> **GOAL OF THE EXERCISE**
Please repeat, unchanged, the lines at the top of the listing below, ending with the one that has "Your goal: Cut".

###

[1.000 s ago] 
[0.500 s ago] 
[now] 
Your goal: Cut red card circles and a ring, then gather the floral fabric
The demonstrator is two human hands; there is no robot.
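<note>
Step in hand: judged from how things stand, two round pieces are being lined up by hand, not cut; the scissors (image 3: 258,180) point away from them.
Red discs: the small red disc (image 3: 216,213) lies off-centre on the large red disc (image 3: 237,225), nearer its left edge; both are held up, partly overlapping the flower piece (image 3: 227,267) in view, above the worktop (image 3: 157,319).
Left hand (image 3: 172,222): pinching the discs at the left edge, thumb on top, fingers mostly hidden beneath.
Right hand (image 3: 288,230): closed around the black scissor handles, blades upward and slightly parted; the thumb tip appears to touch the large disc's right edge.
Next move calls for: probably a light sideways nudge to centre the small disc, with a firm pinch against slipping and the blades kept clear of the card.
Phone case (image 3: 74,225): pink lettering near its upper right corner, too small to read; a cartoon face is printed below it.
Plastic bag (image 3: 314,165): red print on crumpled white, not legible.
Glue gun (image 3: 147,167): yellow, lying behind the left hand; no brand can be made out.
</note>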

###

> **REPLY**
[1.000 s ago] 
[0.500 s ago] 
[now] 
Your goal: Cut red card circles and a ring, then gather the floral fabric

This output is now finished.